# TASK REQUIREMENTS:
Below are records; copy every line among them that contains the word "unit".

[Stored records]
═══
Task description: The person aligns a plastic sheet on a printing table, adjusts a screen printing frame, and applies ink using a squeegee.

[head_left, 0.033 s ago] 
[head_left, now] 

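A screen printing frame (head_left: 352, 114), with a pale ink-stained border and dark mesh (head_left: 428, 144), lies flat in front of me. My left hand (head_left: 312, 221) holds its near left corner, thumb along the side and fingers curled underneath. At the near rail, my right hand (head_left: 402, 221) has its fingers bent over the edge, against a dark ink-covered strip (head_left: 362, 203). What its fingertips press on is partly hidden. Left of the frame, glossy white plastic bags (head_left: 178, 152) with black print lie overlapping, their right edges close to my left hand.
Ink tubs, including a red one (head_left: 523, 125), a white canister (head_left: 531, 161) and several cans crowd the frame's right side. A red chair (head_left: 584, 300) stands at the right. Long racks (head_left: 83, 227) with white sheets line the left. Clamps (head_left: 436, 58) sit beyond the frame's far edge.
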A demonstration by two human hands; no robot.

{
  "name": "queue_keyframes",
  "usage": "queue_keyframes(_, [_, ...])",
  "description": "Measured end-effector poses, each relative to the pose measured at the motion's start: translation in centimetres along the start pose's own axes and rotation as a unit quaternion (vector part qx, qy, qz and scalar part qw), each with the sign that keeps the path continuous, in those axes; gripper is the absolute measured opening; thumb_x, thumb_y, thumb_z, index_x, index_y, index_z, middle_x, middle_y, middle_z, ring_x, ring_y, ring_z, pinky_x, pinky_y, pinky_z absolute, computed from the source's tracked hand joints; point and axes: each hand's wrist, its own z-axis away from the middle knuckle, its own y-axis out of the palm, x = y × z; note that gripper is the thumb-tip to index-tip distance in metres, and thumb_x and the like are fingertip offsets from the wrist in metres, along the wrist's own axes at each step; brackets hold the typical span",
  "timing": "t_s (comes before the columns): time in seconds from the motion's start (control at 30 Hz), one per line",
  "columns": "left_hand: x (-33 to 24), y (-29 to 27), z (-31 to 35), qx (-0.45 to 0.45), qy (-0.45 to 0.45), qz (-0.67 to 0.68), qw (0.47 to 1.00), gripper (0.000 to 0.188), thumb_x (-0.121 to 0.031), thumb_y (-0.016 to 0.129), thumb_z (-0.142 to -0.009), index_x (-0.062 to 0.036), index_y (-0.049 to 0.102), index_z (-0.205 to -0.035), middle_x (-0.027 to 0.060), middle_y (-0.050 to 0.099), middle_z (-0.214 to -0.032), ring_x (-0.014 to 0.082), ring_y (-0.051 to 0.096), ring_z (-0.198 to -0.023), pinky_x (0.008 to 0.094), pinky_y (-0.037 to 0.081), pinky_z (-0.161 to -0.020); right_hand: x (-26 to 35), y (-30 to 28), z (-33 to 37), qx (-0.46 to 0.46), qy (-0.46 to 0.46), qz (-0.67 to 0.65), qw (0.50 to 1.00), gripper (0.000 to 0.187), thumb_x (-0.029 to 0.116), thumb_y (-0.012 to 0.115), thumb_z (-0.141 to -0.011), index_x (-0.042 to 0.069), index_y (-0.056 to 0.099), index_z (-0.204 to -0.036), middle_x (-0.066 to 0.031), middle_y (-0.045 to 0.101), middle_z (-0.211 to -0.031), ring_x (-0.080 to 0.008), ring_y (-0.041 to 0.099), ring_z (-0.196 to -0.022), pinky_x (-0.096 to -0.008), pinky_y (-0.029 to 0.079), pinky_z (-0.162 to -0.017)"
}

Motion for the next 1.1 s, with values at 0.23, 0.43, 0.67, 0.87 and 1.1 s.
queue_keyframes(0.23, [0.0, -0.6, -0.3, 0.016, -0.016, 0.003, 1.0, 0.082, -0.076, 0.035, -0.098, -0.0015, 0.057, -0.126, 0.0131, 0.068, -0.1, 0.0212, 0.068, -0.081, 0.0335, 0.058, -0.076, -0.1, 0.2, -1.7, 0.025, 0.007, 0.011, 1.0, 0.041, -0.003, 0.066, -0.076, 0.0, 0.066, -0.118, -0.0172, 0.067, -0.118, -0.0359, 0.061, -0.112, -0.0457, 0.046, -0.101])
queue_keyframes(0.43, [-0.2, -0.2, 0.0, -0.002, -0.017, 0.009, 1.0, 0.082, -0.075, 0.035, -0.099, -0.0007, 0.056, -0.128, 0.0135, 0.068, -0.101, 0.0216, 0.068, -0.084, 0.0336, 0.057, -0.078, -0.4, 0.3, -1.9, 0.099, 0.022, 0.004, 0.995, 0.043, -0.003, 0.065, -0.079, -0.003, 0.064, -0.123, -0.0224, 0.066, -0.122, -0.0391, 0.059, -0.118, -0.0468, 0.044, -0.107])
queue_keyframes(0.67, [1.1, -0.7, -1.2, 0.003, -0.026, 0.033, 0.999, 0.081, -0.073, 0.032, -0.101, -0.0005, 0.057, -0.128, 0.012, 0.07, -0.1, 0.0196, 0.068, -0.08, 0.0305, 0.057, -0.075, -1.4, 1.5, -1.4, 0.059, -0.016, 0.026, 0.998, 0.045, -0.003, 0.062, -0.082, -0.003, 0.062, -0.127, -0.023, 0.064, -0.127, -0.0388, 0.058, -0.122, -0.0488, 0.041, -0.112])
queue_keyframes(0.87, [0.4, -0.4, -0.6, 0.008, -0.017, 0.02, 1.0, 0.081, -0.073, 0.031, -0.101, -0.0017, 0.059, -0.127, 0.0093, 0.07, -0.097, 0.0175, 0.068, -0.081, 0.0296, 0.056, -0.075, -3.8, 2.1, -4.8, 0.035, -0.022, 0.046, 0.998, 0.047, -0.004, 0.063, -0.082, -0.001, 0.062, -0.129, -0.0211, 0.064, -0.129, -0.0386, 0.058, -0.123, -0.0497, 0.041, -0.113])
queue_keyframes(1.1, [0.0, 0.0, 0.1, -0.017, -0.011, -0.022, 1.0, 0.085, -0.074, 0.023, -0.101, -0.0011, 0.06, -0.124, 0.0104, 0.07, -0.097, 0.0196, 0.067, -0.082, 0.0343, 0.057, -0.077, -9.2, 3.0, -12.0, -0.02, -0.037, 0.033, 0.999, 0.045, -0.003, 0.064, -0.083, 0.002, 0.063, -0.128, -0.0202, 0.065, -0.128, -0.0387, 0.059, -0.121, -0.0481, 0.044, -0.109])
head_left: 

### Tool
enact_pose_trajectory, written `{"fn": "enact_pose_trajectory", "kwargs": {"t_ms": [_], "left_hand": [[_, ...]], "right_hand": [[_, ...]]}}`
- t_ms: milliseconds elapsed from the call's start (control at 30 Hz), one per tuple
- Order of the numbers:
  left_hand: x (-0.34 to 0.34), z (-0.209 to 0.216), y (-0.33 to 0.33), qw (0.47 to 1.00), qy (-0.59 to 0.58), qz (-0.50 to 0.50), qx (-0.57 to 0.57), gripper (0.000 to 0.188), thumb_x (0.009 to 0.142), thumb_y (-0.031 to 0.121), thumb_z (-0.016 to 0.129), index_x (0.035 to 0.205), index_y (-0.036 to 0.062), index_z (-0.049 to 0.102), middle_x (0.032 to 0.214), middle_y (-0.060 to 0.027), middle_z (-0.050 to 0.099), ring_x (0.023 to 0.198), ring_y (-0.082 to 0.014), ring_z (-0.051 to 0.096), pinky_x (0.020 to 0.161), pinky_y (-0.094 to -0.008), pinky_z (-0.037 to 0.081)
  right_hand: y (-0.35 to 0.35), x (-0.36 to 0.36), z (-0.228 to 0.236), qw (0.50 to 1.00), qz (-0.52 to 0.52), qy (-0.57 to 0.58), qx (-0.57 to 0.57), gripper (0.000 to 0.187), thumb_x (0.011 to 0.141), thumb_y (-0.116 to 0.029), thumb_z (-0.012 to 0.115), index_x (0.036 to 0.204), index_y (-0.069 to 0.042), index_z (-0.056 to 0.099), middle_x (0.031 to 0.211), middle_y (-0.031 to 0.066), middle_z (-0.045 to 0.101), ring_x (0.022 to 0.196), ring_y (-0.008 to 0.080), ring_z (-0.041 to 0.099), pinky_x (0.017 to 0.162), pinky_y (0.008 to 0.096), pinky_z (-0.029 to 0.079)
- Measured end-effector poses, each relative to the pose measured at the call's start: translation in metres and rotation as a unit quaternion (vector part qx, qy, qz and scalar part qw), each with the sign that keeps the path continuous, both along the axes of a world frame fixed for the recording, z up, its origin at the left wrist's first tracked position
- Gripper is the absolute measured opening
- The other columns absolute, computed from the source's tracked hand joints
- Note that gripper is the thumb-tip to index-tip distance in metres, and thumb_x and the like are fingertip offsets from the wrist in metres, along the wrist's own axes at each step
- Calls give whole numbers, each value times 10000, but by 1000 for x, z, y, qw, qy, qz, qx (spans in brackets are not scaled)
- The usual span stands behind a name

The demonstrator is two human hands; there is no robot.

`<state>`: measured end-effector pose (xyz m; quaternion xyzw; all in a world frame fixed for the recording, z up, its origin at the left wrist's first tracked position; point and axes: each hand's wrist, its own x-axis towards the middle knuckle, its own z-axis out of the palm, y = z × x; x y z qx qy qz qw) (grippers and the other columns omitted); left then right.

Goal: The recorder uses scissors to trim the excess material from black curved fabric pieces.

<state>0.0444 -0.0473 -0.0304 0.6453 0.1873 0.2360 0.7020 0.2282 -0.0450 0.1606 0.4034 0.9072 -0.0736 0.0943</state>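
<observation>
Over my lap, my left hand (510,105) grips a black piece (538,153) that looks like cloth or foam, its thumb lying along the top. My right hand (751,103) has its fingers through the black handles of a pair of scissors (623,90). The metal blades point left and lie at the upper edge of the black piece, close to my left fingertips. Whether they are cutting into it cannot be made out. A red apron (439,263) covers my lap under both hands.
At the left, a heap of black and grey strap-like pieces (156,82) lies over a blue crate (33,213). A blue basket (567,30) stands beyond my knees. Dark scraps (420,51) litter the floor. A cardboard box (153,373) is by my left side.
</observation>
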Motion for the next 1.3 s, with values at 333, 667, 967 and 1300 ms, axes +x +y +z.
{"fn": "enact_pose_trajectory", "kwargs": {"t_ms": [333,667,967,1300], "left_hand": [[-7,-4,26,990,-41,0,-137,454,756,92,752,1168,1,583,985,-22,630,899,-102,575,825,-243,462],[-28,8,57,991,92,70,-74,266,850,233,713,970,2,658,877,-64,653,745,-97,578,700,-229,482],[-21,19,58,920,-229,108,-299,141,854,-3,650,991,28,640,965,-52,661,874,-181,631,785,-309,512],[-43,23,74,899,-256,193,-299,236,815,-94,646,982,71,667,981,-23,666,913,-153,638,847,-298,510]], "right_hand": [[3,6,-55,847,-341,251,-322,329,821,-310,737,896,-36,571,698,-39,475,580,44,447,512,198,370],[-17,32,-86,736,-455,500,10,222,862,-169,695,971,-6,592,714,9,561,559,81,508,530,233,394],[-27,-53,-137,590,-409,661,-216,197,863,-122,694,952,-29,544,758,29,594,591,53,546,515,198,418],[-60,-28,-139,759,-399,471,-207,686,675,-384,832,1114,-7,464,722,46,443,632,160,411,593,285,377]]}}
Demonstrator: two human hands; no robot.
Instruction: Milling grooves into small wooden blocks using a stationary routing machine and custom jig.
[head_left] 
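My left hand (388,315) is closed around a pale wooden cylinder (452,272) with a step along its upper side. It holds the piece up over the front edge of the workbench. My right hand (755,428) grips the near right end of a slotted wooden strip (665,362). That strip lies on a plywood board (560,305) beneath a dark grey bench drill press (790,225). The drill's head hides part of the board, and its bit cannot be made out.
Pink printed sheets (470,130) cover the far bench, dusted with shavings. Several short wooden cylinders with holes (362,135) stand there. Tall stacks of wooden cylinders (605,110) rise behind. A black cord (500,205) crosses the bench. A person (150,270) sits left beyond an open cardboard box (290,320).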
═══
# SOLUTION FOR THIS PROBLEM:
  "description": "Measured end-effector poses, each relative to the pose measured at the motion's start: translation in centimetres along the start pose's own axes and rotation as a unit quaternion (vector part qx, qy, qz and scalar part qw), each with the sign that keeps the path continuous, in those axes; gripper is the absolute measured opening; thumb_x, thumb_y, thumb_z, index_x, index_y, index_z, middle_x, middle_y, middle_z, ring_x, ring_y, ring_z, pinky_x, pinky_y, pinky_z absolute, computed from the source's tracked hand joints; point and axes: each hand's wrist, its own z-axis away from the middle knuckle, its own y-axis out of the palm, x = y × z; note that gripper is the thumb-tip to index-tip distance in metres, and thumb_x and the like are fingertip offsets from the wrist in metres, along the wrist's own axes at each step; brackets hold the typical span",
- Measured end-effector poses, each relative to the pose measured at the call's start: translation in metres and rotation as a unit quaternion (vector part qx, qy, qz and scalar part qw), each with the sign that keeps the path continuous, both along the axes of a world frame fixed for the recording, z up, its origin at the left wrist's first tracked position

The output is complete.